### What to produce:
Identify each line below containing the string "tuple" and copy it.

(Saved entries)
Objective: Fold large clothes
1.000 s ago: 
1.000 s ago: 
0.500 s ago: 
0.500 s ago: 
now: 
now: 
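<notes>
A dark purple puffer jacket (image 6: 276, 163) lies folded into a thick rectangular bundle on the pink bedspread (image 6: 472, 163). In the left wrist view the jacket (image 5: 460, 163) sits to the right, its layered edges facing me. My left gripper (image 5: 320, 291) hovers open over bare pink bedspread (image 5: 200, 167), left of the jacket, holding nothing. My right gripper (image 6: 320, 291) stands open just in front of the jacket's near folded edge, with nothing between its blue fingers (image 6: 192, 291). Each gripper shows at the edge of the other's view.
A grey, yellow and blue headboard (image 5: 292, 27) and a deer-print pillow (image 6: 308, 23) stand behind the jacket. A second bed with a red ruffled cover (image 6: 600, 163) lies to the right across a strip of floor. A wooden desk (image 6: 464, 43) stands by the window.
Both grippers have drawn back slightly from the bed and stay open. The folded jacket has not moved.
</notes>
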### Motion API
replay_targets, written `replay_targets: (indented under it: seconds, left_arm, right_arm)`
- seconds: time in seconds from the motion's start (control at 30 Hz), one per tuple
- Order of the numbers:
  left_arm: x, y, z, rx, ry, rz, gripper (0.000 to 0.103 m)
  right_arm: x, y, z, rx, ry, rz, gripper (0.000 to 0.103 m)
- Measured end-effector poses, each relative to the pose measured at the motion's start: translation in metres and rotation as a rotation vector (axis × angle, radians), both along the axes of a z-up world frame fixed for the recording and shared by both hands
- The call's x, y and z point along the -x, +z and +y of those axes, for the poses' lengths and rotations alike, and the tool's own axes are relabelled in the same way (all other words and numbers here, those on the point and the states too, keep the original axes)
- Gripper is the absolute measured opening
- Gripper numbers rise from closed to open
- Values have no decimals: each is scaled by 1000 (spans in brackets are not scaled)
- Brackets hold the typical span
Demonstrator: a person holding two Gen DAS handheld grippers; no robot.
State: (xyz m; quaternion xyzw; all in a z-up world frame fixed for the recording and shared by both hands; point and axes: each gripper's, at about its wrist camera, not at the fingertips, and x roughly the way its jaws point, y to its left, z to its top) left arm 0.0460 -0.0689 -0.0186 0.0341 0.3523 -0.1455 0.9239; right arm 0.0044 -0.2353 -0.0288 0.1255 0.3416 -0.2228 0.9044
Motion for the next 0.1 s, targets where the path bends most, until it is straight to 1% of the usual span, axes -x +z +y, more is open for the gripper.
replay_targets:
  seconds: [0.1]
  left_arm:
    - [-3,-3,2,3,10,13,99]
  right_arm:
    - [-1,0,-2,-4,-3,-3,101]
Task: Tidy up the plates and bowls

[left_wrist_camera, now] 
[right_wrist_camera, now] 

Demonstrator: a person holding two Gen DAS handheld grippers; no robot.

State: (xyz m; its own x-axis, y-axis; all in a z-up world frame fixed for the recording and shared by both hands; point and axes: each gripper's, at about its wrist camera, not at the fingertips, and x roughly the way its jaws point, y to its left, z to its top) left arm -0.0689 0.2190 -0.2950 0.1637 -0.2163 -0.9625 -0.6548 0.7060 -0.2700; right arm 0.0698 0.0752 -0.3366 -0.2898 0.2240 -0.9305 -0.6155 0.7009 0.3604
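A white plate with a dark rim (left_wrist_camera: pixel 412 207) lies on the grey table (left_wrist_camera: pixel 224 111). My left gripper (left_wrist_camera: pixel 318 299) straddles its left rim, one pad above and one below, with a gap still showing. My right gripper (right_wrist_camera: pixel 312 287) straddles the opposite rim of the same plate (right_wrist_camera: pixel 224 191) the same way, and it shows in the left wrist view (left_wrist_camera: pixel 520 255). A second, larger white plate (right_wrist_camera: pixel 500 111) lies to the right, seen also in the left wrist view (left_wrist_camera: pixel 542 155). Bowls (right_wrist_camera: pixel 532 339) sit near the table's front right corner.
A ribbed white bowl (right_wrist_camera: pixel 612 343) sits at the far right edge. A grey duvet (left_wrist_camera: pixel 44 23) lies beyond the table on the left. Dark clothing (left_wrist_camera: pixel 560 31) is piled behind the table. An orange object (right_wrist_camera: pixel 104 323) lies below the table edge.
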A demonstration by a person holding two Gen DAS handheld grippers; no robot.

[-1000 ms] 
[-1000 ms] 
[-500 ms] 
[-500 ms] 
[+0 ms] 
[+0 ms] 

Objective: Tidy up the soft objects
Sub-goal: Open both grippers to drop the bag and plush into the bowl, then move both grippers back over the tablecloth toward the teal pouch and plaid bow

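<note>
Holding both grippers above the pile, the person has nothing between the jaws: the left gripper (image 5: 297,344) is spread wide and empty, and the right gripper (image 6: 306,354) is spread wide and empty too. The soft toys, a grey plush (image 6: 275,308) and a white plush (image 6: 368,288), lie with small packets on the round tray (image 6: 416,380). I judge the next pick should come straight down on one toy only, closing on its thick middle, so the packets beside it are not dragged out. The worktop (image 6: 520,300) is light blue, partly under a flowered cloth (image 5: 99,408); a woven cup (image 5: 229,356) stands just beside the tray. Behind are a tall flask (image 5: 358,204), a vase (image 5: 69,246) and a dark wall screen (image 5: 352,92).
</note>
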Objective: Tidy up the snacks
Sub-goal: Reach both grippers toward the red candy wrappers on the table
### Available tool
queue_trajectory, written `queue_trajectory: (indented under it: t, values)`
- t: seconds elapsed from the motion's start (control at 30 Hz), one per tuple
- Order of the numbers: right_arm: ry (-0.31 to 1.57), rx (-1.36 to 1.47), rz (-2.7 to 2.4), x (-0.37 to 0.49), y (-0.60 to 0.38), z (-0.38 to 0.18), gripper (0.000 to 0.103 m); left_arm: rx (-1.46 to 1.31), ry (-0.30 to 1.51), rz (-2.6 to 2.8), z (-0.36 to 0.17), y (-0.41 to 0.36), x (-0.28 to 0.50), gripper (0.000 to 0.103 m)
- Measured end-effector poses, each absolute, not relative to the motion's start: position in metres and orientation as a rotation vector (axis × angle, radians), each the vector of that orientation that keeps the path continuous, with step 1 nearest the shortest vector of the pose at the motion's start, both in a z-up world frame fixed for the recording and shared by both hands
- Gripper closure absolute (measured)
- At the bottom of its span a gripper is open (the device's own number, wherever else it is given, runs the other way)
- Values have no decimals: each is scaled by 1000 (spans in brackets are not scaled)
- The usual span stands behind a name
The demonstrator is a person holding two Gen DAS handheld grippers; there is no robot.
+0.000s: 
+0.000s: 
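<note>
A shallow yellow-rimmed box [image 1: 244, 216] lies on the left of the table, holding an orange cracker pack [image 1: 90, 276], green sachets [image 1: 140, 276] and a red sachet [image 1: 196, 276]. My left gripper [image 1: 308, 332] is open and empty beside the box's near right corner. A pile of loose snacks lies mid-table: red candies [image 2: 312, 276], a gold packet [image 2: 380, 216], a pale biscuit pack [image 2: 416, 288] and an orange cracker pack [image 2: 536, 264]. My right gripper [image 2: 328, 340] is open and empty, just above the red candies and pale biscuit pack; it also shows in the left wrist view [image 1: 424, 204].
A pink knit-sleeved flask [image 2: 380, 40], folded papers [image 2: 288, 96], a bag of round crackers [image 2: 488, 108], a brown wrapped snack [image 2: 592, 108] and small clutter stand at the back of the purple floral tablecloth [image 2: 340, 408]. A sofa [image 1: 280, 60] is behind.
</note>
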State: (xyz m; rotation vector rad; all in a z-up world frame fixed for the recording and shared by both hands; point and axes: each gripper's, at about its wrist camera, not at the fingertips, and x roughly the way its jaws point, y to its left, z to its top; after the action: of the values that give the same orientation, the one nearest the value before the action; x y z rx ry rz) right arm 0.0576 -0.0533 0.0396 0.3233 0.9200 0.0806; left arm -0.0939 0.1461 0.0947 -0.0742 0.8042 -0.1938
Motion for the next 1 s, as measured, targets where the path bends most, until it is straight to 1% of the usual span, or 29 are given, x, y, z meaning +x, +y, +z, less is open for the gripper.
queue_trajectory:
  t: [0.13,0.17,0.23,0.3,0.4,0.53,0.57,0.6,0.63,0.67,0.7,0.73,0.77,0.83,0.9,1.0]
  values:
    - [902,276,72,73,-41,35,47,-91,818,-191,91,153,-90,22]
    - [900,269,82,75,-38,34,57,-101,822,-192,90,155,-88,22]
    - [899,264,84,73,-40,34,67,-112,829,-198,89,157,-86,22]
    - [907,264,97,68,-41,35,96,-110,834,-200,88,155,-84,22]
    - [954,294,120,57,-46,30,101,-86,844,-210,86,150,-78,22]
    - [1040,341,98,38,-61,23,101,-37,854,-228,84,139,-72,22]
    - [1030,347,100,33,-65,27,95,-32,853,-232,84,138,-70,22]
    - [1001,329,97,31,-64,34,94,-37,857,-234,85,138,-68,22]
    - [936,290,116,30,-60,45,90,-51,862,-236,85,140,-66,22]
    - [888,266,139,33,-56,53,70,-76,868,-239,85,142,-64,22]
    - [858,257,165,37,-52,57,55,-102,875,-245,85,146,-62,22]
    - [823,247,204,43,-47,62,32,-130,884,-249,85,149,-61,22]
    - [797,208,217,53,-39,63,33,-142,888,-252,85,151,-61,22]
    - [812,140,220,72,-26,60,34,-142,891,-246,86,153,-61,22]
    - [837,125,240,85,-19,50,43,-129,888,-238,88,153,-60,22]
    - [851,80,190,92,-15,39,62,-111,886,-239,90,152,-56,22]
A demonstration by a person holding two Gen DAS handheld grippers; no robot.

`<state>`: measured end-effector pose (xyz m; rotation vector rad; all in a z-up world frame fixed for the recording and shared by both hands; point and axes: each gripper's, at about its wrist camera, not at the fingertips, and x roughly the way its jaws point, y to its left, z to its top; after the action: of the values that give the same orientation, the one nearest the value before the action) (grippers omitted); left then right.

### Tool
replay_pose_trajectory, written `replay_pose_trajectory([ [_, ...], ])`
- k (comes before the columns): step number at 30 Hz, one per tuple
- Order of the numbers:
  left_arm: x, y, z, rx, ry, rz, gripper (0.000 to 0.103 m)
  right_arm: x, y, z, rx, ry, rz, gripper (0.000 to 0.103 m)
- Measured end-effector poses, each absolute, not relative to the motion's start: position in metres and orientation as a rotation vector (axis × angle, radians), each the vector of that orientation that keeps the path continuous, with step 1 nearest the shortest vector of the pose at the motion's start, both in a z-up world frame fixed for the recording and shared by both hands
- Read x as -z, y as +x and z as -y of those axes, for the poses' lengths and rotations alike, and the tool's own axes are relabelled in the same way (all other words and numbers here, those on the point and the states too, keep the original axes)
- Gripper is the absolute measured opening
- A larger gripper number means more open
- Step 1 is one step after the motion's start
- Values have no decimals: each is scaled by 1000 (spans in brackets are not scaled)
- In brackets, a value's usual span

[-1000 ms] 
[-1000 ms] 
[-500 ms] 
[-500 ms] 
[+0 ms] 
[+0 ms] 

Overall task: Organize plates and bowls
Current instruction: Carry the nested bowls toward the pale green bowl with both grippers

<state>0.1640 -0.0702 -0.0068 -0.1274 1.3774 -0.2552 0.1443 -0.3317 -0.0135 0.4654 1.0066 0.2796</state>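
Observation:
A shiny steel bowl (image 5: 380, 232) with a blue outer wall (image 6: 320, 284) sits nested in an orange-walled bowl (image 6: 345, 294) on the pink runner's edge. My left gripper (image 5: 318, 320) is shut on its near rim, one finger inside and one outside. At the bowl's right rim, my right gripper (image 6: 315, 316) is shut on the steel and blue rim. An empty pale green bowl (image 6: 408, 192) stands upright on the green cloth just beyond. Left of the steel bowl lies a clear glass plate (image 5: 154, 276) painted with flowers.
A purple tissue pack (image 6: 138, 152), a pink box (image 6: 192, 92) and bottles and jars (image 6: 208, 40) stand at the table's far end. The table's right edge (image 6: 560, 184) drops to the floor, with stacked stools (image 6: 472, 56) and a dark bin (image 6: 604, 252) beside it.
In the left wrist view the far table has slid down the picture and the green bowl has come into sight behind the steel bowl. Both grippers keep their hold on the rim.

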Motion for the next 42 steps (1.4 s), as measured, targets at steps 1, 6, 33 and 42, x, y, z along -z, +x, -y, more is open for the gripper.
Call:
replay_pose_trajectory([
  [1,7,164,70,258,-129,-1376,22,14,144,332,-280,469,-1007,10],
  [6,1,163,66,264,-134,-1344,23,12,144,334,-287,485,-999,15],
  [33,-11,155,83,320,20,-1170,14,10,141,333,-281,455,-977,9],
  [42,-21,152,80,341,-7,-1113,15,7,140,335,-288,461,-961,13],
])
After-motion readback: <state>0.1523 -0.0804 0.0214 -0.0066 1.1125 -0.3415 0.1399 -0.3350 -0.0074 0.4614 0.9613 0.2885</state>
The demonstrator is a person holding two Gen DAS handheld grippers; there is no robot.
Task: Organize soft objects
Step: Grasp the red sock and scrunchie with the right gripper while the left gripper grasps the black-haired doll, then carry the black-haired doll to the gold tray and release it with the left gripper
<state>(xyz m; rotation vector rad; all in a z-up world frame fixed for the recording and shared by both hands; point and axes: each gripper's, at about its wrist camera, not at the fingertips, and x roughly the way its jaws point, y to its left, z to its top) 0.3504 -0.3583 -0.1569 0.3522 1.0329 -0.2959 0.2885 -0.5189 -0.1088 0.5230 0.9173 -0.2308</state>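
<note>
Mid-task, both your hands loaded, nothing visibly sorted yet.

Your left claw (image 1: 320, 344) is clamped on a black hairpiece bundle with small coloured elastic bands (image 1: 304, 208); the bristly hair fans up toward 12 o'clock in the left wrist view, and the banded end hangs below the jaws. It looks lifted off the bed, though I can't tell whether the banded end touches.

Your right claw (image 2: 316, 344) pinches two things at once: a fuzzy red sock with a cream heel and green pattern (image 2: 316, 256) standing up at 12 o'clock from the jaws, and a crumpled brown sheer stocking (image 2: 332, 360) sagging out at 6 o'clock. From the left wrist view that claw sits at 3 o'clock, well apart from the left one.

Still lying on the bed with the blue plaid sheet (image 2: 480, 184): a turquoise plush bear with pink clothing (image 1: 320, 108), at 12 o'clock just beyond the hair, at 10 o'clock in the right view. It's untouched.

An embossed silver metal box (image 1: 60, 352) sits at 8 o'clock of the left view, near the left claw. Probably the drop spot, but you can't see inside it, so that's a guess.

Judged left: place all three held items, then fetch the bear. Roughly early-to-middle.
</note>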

### Solution for this task:
- seconds: time in seconds from the motion's start (control at 30 Hz), one per tuple
- t: seconds elapsed from the motion's start (control at 30 Hz), one per tuple
- k (comes before the columns): step number at 30 Hz, one per tuple

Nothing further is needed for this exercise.